Friday, 27 March 2009


I met a woman in the toilet.

I know what you're thinking.

But you're wrong.

What happened was...

...ok I know what you're now thinking....

and you're still wrong. (Thank you, Laura, other woman I just met in the pub.)


Seriously, I'm out at the pub with some friends and we're all having a laugh over my ineptitude at keeping quiet about menstruation.

I just can't help myself. It's like a disorder.

What happened was, I met a girl who asked to share my table, but the seat was taken. Then I happened to go to the toilet at the same time as she did, three times. It went: awkward looks in mirror as we were both surprised to see each other again, embarrassed apology on our second meeting for denying her a table, and finally, friendship. She saw me again and said, 'Wow! We've synchronized!'

Readers of Adventures in Menstruating #3 may remember my concerns about what to say about menstrual synchronization. It's a whole other ballpark when it's toilet synchronization. We're now friends, I think. She works for an organization that gives kids free bikes. One day soon, I'll explain to her about the zine, and why I nearly exploded with laughter in her face at 'Wow! We've synchronized!'

Last weekend I was in the public toilet at the newly refurbished theatre in town, and got into a very long and loud conversation with some cool old ladies about the width of the cubicles finally meeting their approval.

"I wrote in," said one. "The old toilets were too narrow for my mature backside! I'm glad they finally listened," she beamed.

Mature backside one, Historically cramped public inconveniences - zero.

I'm going to have to find a swift and sensible way to explain why I tend to loiter in public toilets and strike up conversations though.


Wednesday, 25 March 2009


So, in our quest for ever stupider content, Sarah and I have been doing some fart-joke style menstrual riffing. Proper lowest common denominator stuff. That's your disclaimer.

I mentioned to Sarah that I wanted to come up with some new menstrual euphemisms - just for fun - no stigma attatched but more for vocabularic variety. There are fabulous metaphors for masturbation, defecation and all the other -ations that come out of your body, but menstrual metaphors all seem very negative and 1950s to us.

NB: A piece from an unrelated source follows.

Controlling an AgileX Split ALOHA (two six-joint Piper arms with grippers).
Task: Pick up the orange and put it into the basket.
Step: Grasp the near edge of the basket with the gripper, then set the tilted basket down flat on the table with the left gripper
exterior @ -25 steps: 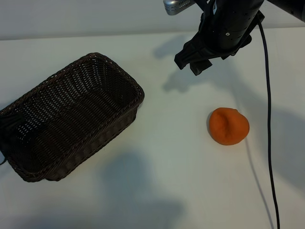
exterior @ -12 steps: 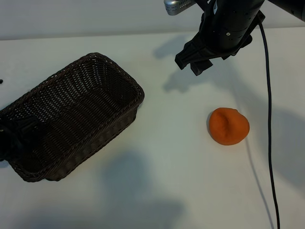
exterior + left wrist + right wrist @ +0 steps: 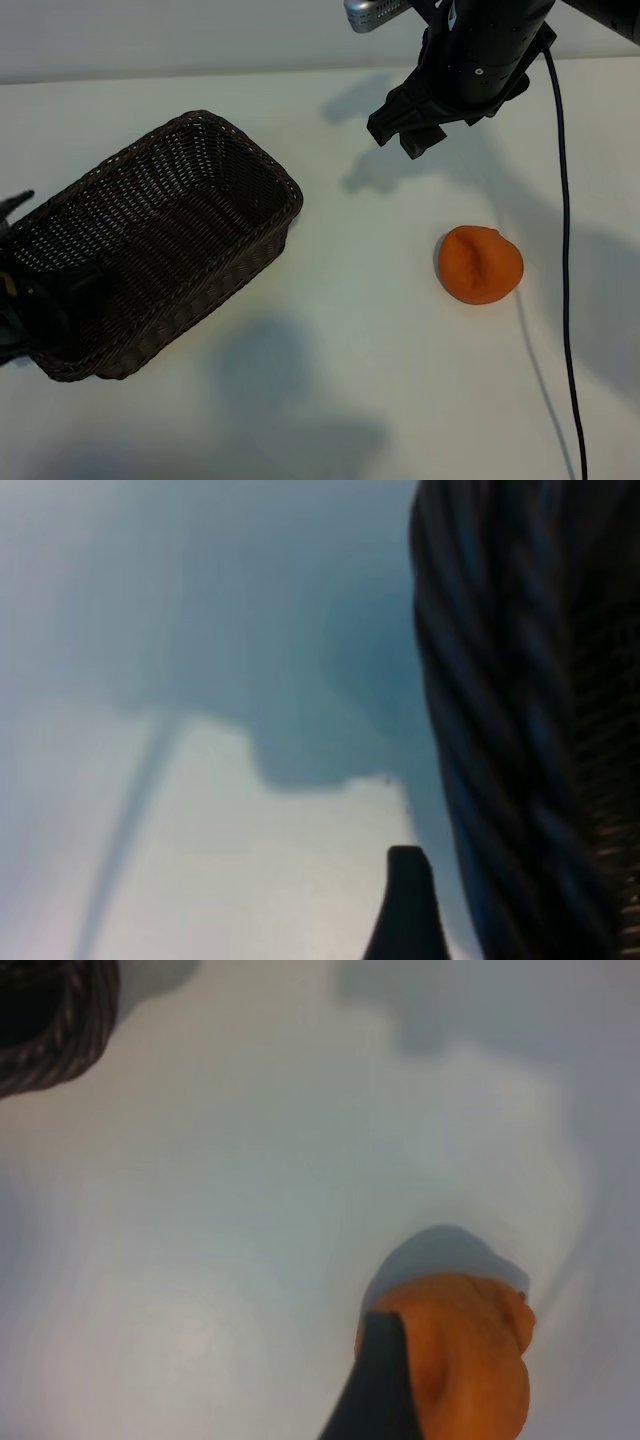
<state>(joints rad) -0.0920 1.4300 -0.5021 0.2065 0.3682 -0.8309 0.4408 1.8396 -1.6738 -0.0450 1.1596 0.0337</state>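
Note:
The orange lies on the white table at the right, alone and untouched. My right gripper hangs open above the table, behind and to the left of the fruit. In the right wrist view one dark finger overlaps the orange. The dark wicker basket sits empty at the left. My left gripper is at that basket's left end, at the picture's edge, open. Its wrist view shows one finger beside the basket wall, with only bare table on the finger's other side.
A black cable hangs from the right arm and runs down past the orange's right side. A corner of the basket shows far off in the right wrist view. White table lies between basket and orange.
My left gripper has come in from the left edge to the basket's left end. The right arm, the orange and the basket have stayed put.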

Her suggestion: When the Red, Red Robin Comes Bob, Bob, Bobbin' Along - I laughed and laughed. Then we looked up the song and realised it was sung by Doris Day (we love Doris Day), mentioned throbbing, and was about feeling positive. Why not specifically period positive, we say.

Sarah: Hey, Chella, my Red Red Robin just came Bob Bob Bobbin' along. Have you got a tampon?

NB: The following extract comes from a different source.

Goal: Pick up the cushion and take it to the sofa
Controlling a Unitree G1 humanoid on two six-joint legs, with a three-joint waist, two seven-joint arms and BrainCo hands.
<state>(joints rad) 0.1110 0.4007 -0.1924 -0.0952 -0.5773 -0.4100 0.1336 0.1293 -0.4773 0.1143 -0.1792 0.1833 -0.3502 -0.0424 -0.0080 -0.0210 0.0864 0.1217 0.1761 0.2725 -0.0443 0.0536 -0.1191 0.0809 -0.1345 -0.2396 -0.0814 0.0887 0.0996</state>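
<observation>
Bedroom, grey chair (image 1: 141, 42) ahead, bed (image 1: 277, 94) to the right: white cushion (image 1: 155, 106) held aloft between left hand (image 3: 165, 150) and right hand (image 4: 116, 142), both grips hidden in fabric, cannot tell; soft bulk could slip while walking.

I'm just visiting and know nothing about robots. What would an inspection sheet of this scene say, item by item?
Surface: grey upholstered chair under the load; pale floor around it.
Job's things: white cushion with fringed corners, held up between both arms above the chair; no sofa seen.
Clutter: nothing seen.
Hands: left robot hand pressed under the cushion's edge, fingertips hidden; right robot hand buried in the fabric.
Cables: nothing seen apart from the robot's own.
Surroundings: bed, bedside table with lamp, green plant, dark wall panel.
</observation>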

Chella: What a coincidence. My 99 Red Balloons have just gone by and and I've still got a pad in my bag.
(Only the English version of that song works, by the way, and could have some straw-grasping interpretations about male panic about menstruation rather than an impending invasion.)

In more sensible news, Sarah's poem was posted on Feminist Review today. For her efforts, she's won a quite cool looking book. Another winner, Erika Mikkalo, wrote a poem that reminded me of the Radio 4 programme I mentioned the other week about feminists being funny: Call Yourself A Feminist.

Do send us newphemisms.


Tuesday, 24 March 2009

My Aunt Flo would be proud.

I'm starting a new category of posts: things that sound like menstrual euphemisms, could be menstrual euphemisms, but aren't menstrual euphemisms...yet.

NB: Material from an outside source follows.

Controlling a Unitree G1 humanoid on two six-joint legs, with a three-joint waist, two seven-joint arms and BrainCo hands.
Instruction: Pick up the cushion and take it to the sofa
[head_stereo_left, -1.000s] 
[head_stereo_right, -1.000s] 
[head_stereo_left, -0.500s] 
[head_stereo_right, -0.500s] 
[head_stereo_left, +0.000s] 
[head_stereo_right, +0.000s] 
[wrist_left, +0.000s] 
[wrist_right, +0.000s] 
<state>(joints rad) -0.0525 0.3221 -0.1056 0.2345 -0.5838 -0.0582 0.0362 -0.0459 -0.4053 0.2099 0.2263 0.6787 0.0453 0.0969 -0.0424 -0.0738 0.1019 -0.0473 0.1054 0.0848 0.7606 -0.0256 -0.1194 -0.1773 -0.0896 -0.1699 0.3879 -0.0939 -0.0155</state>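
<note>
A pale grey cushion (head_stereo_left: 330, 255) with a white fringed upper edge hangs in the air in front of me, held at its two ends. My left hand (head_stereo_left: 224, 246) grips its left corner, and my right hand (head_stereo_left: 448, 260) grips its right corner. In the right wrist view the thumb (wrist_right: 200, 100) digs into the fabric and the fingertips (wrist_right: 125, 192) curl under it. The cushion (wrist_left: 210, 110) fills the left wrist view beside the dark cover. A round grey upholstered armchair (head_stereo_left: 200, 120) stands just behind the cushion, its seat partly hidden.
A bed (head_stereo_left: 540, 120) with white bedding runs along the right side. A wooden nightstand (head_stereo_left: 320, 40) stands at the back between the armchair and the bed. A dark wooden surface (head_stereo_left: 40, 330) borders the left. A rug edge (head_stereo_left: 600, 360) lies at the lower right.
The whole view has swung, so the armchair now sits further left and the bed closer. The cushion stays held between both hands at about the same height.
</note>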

Yep - things that are not menstrual but could be - nay should be.

First up: Flora The Red Menace.

This was a 60s musical starring Liza Minelli. It's about communism, predictably, and, more surprisingly, fashion design.

But to misquote HBO's favorite 80s rerun, Clue, communism's just a red herring these days. I doubt this play will have revivals as successful as its sibling creations, Cabaret and Chicago. That's why I suggest that we give it its own special revival.

Now, I'm obviously not condoning euphemism for period-shame-related cover ups, but I have no problem with nicknaming my period. (Party Weirdo's Cara gave her period a stage name, after all.)

I nickname all my friends. Most of them don't mind.
Imagine this exchange:

Nicknamed Friend of Chella (who doesn't mind): Hey Chella, what's up?

Chella: I'm totally chilling with Flora the Red Menace today, man!

Yeah...that works for me.

Send in your not-menstrual-but-should-be suggestions.


Friday, 20 March 2009

Actually, I AM having a happy period, thank you very much...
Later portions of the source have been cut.